Task prompt
The data below must be copied in full and without any change.

Provided data

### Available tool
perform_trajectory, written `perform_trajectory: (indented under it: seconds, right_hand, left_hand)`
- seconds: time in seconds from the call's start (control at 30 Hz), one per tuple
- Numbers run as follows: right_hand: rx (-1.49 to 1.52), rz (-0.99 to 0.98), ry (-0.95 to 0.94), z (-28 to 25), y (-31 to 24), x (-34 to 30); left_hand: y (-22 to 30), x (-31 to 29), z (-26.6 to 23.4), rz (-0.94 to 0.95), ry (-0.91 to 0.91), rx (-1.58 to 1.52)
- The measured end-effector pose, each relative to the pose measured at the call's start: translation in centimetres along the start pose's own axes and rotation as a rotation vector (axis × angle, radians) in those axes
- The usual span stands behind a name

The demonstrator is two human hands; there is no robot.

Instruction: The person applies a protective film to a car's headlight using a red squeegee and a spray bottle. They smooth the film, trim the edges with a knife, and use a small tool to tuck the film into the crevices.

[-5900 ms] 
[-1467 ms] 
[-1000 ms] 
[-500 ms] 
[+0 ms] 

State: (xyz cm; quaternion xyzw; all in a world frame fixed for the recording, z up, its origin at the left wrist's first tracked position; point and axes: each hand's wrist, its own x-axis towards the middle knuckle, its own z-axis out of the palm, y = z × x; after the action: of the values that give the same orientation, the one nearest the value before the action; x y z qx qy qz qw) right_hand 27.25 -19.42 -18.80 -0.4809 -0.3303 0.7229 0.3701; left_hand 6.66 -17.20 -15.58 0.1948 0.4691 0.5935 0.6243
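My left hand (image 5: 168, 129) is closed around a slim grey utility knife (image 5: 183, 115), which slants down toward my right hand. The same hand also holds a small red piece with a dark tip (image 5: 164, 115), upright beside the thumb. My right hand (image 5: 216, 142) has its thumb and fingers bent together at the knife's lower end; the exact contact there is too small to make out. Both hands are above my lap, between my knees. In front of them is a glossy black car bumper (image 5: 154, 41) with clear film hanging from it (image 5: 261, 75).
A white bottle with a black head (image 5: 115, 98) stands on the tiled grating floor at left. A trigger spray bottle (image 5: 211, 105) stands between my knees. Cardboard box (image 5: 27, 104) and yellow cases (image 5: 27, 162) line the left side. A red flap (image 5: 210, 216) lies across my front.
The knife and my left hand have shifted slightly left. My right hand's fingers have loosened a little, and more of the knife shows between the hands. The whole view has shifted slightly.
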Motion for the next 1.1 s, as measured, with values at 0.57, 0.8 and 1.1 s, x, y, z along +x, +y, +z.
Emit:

Reply to the task
### Available tool
perform_trajectory, written `perform_trajectory: (indented under it: seconds, right_hand, left_hand)`
- seconds: time in seconds from the call's start (control at 30 Hz), one per tuple
- Numbers run as follows: right_hand: rx (-1.49 to 1.52), rz (-0.99 to 0.98), ry (-0.95 to 0.94), z (-28 to 25), y (-31 to 24), x (-34 to 30); left_hand: y (-22 to 30), x (-31 to 29), z (-26.6 to 23.4), rz (-0.94 to 0.95), ry (-0.91 to 0.91), rx (-1.58 to 1.52)
- The measured end-effector pose, each relative to the pose measured at the call's start: translation in centimetres along the start pose's own axes and rotation as a rotation vector (axis × angle, radians) in those axes
- The usual span stands behind a name

The demonstrator is two human hands; there is no robot.

Instruction: The person applies a protective film to a car's headlight using a red squeegee and a spray bottle. They smooth the film, trim the edges with a knife, and use a small tool to tuck the film into the crevices.

[-5900 ms] 
[-1467 ms] 
[-1000 ms] 
[-500 ms] 
[+0 ms] 

State: (xyz cm; quaternion xyzw; all in a world frame fixed for the recording, z up, its origin at the left wrist's first tracked position; point and axes: each hand's wrist, its own x-axis towards the middle knuckle, its own z-axis out of the palm, y = z × x; after the action: of the values that give the same orientation, the one nearest the value before the action; x y z qx qy qz qw) right_hand 27.25 -19.42 -18.80 -0.4809 -0.3303 0.7229 0.3701; left_hand 6.66 -17.20 -15.58 0.1948 0.4691 0.5935 0.6243
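My left hand (image 5: 168, 129) is closed around a slim grey utility knife (image 5: 183, 115), which slants down toward my right hand. The same hand also holds a small red piece with a dark tip (image 5: 164, 115), upright beside the thumb. My right hand (image 5: 216, 142) has its thumb and fingers bent together at the knife's lower end; the exact contact there is too small to make out. Both hands are above my lap, between my knees. In front of them is a glossy black car bumper (image 5: 154, 41) with clear film hanging from it (image 5: 261, 75).
A white bottle with a black head (image 5: 115, 98) stands on the tiled grating floor at left. A trigger spray bottle (image 5: 211, 105) stands between my knees. Cardboard box (image 5: 27, 104) and yellow cases (image 5: 27, 162) line the left side. A red flap (image 5: 210, 216) lies across my front.
The knife and my left hand have shifted slightly left. My right hand's fingers have loosened a little, and more of the knife shows between the hands. The whole view has shifted slightly.
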Motion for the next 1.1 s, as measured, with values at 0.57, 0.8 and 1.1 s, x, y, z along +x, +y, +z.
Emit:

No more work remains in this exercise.